*Task instructions*
Transcribe the data. Leave out nothing.

[Available data Boundary: Start]

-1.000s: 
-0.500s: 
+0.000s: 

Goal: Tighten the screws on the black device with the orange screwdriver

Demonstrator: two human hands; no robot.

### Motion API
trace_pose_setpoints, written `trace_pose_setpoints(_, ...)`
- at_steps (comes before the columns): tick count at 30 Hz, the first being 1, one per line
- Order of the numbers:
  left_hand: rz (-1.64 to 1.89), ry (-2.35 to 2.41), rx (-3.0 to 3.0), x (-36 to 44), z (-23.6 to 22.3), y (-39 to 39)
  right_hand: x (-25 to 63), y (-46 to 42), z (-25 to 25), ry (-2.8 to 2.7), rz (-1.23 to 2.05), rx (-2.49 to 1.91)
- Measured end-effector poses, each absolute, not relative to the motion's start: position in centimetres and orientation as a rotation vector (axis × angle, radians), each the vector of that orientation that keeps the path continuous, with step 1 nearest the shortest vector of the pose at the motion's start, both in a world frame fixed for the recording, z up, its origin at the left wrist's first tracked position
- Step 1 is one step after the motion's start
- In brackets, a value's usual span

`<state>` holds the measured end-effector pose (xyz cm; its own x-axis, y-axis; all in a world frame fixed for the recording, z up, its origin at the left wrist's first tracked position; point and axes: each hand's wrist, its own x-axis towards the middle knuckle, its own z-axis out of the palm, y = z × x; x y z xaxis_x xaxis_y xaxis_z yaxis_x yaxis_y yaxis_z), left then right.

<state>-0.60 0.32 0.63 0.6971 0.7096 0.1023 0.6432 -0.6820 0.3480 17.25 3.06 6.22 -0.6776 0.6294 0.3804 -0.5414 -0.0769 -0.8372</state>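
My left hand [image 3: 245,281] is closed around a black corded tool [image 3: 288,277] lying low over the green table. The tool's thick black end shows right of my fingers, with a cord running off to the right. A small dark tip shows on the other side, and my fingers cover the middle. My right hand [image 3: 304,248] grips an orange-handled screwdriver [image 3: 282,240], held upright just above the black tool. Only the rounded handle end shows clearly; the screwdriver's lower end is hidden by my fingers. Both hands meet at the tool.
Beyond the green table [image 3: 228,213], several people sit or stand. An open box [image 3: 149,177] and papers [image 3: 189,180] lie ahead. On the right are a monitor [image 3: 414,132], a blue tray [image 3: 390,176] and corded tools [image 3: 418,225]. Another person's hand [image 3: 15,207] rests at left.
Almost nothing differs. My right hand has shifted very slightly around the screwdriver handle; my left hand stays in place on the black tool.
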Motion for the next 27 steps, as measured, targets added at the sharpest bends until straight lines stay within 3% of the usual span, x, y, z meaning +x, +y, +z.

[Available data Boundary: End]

*Solved exercise*
-1.000s: 
-0.500s: 
+0.000s: 

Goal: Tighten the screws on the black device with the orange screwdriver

Demonstrator: two human hands; no robot.

### Motion API
trace_pose_setpoints, written `trace_pose_setpoints(_, ...)`
- at_steps (comes before the columns): tick count at 30 Hz, the first being 1, one per line
- Order of the numbers:
  left_hand: rz (-1.64 to 1.89), ry (-2.35 to 2.41), rx (-3.0 to 3.0), x (-36 to 44), z (-23.6 to 22.3), y (-39 to 39)
  right_hand: x (-25 to 63), y (-46 to 42), z (-25 to 25), ry (-2.8 to 2.7), rz (-1.23 to 2.05), rx (-2.49 to 1.91)
- Measured end-effector poses, each absolute, not relative to the motion's start: position in centimetres and orientation as a rotation vector (axis × angle, radians), each the vector of that orientation that keeps the path continuous, with step 1 nearest the shortest vector of the pose at the motion's start, both in a world frame fixed for the recording, z up, its origin at the left wrist's first tracked position
- Step 1 is one step after the motion's start
- In brackets, a value's usual span

`<state>` holds the measured end-effector pose (xyz cm; its own x-axis, y-axis; all in a world frame fixed for the recording, z up, its origin at the left wrist's first tracked position; point and axes: each hand's wrist, its own x-axis towards the middle knuckle, its own z-axis out of the palm, y = z × x; x y z xaxis_x xaxis_y xaxis_z yaxis_x yaxis_y yaxis_z), left then right.

<state>-0.60 0.32 0.63 0.6971 0.7096 0.1023 0.6432 -0.6820 0.3480 17.25 3.06 6.22 -0.6776 0.6294 0.3804 -0.5414 -0.0769 -0.8372</state>
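My left hand [image 3: 245,281] is closed around a black corded tool [image 3: 288,277] lying low over the green table. The tool's thick black end shows right of my fingers, with a cord running off to the right. A small dark tip shows on the other side, and my fingers cover the middle. My right hand [image 3: 304,248] grips an orange-handled screwdriver [image 3: 282,240], held upright just above the black tool. Only the rounded handle end shows clearly; the screwdriver's lower end is hidden by my fingers. Both hands meet at the tool.
Beyond the green table [image 3: 228,213], several people sit or stand. An open box [image 3: 149,177] and papers [image 3: 189,180] lie ahead. On the right are a monitor [image 3: 414,132], a blue tray [image 3: 390,176] and corded tools [image 3: 418,225]. Another person's hand [image 3: 15,207] rests at left.
Almost nothing differs. My right hand has shifted very slightly around the screwdriver handle; my left hand stays in place on the black tool.
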Motion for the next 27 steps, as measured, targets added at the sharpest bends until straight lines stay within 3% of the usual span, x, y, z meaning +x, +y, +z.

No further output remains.